Exercise details: Below are records; reproduce exactly the lines from the one that has "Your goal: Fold" through the one that has "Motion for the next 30", ends included, and nothing more.

Records:
*** Block opens ***
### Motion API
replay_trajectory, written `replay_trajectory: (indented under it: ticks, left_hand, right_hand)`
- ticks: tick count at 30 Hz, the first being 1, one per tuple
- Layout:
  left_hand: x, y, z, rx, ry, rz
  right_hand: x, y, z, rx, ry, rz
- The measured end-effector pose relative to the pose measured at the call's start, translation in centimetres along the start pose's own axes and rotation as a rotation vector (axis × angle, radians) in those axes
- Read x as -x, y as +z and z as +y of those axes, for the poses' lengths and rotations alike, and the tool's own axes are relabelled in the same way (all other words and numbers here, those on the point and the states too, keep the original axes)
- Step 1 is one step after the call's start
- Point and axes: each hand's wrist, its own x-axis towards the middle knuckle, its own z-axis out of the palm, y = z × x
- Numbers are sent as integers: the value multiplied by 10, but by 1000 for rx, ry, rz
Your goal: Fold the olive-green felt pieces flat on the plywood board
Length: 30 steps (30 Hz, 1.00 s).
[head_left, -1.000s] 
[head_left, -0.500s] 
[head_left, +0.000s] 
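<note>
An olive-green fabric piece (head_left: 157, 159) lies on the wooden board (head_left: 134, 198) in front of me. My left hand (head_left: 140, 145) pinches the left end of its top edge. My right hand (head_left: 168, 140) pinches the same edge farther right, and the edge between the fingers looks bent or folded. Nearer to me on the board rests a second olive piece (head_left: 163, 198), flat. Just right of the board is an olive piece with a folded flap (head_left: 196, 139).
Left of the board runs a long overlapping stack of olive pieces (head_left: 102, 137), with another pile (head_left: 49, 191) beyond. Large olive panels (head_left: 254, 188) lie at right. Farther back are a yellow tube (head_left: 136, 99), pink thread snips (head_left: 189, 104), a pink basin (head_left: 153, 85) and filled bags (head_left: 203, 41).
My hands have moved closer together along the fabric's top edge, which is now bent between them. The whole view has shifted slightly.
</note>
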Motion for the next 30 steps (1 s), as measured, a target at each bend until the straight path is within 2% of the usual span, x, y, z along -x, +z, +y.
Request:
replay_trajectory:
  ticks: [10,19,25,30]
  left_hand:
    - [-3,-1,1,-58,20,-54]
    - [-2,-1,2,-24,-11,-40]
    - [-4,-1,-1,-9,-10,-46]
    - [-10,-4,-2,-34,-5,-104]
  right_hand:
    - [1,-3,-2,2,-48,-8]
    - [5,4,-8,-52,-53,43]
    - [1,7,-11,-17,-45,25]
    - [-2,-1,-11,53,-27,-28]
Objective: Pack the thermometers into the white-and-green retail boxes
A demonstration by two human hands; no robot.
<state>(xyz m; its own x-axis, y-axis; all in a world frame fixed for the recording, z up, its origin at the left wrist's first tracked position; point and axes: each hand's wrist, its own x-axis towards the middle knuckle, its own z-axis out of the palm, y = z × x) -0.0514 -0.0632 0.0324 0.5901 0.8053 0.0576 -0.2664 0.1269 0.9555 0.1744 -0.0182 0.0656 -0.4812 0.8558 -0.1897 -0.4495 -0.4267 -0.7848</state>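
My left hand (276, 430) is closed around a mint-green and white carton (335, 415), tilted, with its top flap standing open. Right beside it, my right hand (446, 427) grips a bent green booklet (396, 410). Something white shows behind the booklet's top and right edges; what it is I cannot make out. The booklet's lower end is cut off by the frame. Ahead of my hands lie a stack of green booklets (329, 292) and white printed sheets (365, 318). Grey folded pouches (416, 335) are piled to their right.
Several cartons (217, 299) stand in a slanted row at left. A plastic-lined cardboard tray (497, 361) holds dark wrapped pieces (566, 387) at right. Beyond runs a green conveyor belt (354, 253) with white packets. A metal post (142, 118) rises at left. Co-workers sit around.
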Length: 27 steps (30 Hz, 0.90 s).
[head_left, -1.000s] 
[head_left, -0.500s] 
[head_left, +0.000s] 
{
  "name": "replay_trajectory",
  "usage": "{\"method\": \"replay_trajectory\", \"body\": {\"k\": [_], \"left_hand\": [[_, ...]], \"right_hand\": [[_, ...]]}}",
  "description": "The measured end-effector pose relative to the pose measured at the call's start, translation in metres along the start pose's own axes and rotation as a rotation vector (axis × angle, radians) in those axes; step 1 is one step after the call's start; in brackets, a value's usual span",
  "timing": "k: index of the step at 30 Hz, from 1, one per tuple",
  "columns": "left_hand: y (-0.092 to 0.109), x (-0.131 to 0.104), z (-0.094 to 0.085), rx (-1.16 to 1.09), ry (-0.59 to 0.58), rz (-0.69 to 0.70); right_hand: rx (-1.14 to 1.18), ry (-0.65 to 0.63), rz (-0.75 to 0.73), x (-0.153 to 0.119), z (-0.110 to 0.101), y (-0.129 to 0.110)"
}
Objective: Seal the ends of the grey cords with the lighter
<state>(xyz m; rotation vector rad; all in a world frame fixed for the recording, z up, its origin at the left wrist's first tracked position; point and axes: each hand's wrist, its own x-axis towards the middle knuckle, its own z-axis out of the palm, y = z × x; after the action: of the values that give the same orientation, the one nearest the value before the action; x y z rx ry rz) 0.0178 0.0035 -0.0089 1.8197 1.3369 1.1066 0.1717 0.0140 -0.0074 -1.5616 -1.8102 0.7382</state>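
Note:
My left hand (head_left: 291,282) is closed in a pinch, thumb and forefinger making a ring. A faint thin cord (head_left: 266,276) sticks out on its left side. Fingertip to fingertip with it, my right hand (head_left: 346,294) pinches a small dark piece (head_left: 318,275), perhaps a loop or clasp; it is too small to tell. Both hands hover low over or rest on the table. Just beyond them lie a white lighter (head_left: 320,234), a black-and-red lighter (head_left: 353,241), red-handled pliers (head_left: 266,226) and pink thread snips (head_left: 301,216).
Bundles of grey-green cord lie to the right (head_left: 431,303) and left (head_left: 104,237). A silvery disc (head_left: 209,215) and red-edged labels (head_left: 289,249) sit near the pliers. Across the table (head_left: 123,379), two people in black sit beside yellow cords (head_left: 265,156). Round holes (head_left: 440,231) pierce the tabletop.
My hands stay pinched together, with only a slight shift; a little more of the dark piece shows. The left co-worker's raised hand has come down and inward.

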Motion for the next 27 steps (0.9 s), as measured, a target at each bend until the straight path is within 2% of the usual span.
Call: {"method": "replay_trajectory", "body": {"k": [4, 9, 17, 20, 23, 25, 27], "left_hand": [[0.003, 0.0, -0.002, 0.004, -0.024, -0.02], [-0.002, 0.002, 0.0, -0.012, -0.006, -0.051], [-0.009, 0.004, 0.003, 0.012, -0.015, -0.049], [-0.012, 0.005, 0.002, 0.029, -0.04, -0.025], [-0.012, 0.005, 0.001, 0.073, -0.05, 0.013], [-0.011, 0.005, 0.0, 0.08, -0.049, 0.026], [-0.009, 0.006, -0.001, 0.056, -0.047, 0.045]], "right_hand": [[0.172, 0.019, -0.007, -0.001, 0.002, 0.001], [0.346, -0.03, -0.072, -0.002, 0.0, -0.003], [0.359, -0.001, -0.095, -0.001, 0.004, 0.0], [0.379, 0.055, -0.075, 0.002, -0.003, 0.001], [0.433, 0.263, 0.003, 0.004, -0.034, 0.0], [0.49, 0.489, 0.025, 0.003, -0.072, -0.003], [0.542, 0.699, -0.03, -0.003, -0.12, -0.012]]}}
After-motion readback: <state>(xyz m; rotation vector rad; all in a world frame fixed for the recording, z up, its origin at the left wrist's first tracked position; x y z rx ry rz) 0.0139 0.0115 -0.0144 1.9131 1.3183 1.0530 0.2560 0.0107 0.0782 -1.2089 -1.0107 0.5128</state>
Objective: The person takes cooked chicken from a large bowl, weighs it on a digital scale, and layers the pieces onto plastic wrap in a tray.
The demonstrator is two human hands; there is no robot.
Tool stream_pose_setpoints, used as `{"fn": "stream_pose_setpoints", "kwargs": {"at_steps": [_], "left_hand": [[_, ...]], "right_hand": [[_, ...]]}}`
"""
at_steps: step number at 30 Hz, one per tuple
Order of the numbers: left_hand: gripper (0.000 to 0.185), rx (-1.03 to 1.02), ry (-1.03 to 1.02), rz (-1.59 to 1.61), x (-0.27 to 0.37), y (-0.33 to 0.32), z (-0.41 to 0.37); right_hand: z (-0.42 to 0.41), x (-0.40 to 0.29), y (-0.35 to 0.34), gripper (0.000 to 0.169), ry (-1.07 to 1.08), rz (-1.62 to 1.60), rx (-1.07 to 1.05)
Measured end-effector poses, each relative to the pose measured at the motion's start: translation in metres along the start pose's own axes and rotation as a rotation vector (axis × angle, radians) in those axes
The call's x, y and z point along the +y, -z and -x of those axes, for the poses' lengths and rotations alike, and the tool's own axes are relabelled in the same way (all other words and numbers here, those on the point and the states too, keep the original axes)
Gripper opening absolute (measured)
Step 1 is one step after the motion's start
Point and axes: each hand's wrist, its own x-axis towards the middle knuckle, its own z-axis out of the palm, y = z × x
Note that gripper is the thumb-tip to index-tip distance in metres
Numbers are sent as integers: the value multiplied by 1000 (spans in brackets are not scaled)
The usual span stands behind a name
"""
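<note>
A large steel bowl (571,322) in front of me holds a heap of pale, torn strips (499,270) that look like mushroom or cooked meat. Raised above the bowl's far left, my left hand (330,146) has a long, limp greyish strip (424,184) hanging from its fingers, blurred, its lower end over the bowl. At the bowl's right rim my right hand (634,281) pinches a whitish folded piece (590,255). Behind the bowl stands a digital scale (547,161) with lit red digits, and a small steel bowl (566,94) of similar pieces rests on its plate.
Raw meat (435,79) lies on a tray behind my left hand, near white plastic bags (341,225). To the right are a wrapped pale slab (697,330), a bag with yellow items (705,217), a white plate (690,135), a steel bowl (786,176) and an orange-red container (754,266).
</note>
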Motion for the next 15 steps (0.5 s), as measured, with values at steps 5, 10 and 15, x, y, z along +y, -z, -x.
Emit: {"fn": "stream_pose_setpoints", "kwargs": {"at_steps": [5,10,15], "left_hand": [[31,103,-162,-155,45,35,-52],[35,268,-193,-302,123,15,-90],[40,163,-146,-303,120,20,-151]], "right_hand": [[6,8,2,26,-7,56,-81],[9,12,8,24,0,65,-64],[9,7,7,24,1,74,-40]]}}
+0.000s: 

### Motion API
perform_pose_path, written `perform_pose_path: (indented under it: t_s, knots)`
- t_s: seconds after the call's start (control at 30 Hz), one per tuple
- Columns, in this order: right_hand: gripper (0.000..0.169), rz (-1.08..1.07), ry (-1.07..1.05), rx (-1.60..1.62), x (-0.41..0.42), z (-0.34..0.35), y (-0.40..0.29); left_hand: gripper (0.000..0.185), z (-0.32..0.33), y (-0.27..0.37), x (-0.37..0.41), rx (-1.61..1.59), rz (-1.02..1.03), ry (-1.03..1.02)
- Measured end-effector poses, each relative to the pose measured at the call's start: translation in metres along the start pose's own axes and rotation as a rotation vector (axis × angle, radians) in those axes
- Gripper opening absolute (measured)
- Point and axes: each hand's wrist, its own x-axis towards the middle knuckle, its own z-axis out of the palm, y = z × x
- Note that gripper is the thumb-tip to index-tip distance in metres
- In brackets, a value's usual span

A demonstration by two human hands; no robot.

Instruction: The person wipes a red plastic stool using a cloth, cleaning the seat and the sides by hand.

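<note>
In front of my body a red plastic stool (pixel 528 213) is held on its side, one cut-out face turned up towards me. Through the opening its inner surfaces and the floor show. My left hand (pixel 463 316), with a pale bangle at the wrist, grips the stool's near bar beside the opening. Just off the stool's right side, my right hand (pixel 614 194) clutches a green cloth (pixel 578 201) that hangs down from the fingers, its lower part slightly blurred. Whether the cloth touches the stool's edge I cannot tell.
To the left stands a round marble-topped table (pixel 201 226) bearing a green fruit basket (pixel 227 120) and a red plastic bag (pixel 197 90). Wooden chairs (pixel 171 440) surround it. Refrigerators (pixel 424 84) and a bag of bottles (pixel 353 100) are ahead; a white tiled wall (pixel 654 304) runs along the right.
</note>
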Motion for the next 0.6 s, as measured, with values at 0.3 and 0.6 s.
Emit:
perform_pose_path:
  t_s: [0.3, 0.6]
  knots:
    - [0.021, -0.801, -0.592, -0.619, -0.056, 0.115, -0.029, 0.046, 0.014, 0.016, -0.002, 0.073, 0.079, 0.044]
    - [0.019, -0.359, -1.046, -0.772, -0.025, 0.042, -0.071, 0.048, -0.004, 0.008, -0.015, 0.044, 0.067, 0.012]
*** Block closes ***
Exercise answer:
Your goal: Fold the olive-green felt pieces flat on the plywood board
Length: 30 steps (30 Hz, 1.00 s).
[head_left, -1.000s] 
[head_left, -0.500s] 
[head_left, +0.000s] 
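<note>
An olive-green fabric piece (head_left: 157, 159) lies on the wooden board (head_left: 134, 198) in front of me. My left hand (head_left: 140, 145) pinches the left end of its top edge. My right hand (head_left: 168, 140) pinches the same edge farther right, and the edge between the fingers looks bent or folded. Nearer to me on the board rests a second olive piece (head_left: 163, 198), flat. Just right of the board is an olive piece with a folded flap (head_left: 196, 139).
Left of the board runs a long overlapping stack of olive pieces (head_left: 102, 137), with another pile (head_left: 49, 191) beyond. Large olive panels (head_left: 254, 188) lie at right. Farther back are a yellow tube (head_left: 136, 99), pink thread snips (head_left: 189, 104), a pink basin (head_left: 153, 85) and filled bags (head_left: 203, 41).
My hands have moved closer together along the fabric's top edge, which is now bent between them. The whole view has shifted slightly.
</note>
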Motion for the next 30 steps (1 s), as measured, a target at each bend until the straight path is within 2% of the usual span, x, y, z along -x, +z, +y.

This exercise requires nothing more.